▽

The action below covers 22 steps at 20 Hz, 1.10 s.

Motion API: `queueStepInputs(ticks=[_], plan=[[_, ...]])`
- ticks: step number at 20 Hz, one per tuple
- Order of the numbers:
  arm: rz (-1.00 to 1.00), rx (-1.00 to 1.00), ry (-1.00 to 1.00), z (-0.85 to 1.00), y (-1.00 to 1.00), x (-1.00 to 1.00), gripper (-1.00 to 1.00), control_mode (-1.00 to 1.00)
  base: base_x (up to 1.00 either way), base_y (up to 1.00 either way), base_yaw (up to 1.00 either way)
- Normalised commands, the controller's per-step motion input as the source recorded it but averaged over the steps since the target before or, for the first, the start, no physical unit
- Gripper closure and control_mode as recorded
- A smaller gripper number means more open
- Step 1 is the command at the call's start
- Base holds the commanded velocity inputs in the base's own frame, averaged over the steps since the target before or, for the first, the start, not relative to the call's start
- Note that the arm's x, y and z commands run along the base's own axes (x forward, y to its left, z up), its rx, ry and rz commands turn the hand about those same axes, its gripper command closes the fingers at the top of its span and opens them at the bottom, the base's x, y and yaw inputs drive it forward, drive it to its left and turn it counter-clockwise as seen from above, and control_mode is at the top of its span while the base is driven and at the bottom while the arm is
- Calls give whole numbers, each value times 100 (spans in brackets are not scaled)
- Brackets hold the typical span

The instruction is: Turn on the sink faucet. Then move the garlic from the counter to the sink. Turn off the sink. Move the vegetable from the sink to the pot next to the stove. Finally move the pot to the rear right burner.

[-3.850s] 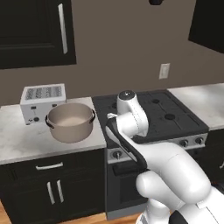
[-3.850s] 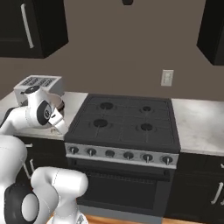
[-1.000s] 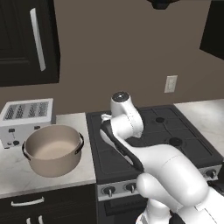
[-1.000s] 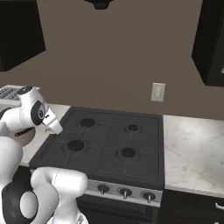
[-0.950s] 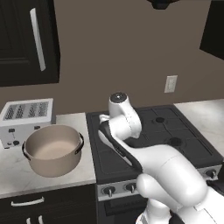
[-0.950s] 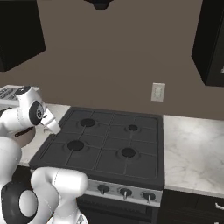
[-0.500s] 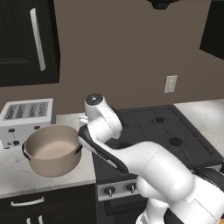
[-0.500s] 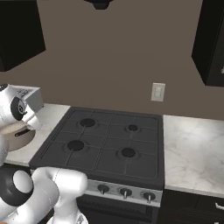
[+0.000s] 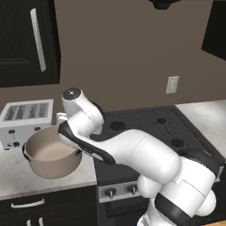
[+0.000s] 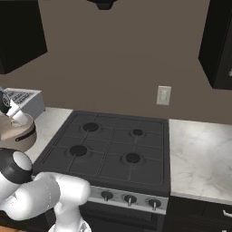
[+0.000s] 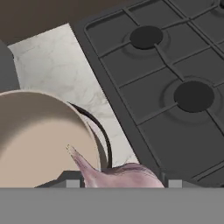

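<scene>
Now we find the arm swung from over the stove (image 9: 154, 128) to the pot (image 9: 50, 154) on the surface (image 9: 17, 176) at the left; half a second back its wrist was only nearing the pot's rim, and a second back it stood above the burners; the base views themselves have held steady over that second, so the move is the arm's own. We judge this the fourth step well along: the vegetable is being brought to the pot beside the stove, with only the release and the pot's shift to the rear right burner (image 10: 137, 132) left to do.

From the hand view we see the garlic (image 11: 118, 175), pale pink with a pointed tip, lying between the claw's two finger tips at the bottom edge, so we take the claw (image 11: 120, 183) to be part-closed around the garlic and carrying it; it hangs over the pot's near rim, beside its dark loop handle (image 11: 103, 140), not yet over the middle of the bowl.

The left base view gives what the hand view cannot: the pot's whole round body, the toaster (image 9: 24, 121) behind it and the forearm hiding the claw; the right base view catches the pot's edge (image 10: 18, 131) at far left and the stove's four burners, free for the last move.
</scene>
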Motion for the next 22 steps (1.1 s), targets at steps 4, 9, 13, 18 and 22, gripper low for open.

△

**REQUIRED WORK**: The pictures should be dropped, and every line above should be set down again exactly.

**ANSWER TO THE PROBLEM**:
The action below covers 22 steps at 20 Hz, 1.10 s.

Motion API: `queueStepInputs(ticks=[_], plan=[[_, ...]])`
- ticks: step number at 20 Hz, one per tuple
- Order of the numbers:
  arm: rz (-1.00 to 1.00), rx (-1.00 to 1.00), ry (-1.00 to 1.00), z (-0.85 to 1.00), y (-1.00 to 1.00), x (-1.00 to 1.00), gripper (-1.00 to 1.00), control_mode (-1.00 to 1.00)
  base: base_x (up to 1.00 either way), base_y (up to 1.00 either way), base_yaw (up to 1.00 either way)
- Normalised commands, the controller's per-step motion input as the source recorded it but averaged over the steps since the target before or, for the first, the start, no physical unit
- Gripper closure and control_mode as recorded
- A smaller gripper number means more open
- Step 1 is the command at the call's start
- Base holds the commanded velocity inputs in the base's own frame, averaged over the steps since the target before or, for the first, the start, not relative to the call's start
- Note that the arm's x, y and z commands run along the base's own axes (x forward, y to its left, z up), its rx, ry and rz commands turn the hand about those same axes, its gripper command closes the fingers at the top of its span and opens them at the bottom, the base's x, y and yaw inputs drive it forward, drive it to its left and turn it counter-clockwise as seen from above, and control_mode is at the top of its span while the base is driven and at the bottom while the arm is
- Calls give whole numbers, each value times 100 (spans in brackets are not scaled)
- Brackets hold the typical span

The instruction is: Turn on the sink faucet. Then move the garlic from the counter to the sink. Turn off the sink. Move the vegetable from the sink to the pot next to the stove. Finally move the pot to the rear right burner.

[-3.850s] 
[-3.850s] 
[-1.000s] 
[-1.000s] 
[-0.950s] 
[-0.950s] 
[-0.500s] 
[-0.500s] 
[+0.000s] 
[+0.000s] 
[+0.000s] 

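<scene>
Now we find the arm swung from over the stove (image 9: 154, 128) to the pot (image 9: 50, 154) on the surface (image 9: 17, 176) at the left; half a second back its wrist was only nearing the pot's rim, and a second back it stood above the burners; the base views themselves have held steady over that second, so the move is the arm's own. We judge this the fourth step well along: the vegetable is being brought to the pot beside the stove, with only the release and the pot's shift to the rear right burner (image 10: 137, 132) left to do.

From the hand view we see the garlic (image 11: 118, 175), pale pink with a pointed tip, lying between the claw's two finger tips at the bottom edge, so we take the claw (image 11: 120, 183) to be part-closed around the garlic and carrying it; it hangs over the pot's near rim, beside its dark loop handle (image 11: 103, 140), not yet over the middle of the bowl.

The left base view gives what the hand view cannot: the pot's whole round body, the toaster (image 9: 24, 121) behind it and the forearm hiding the claw; the right base view catches the pot's edge (image 10: 18, 131) at far left and the stove's four burners, free for the last move.
</scene>
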Motion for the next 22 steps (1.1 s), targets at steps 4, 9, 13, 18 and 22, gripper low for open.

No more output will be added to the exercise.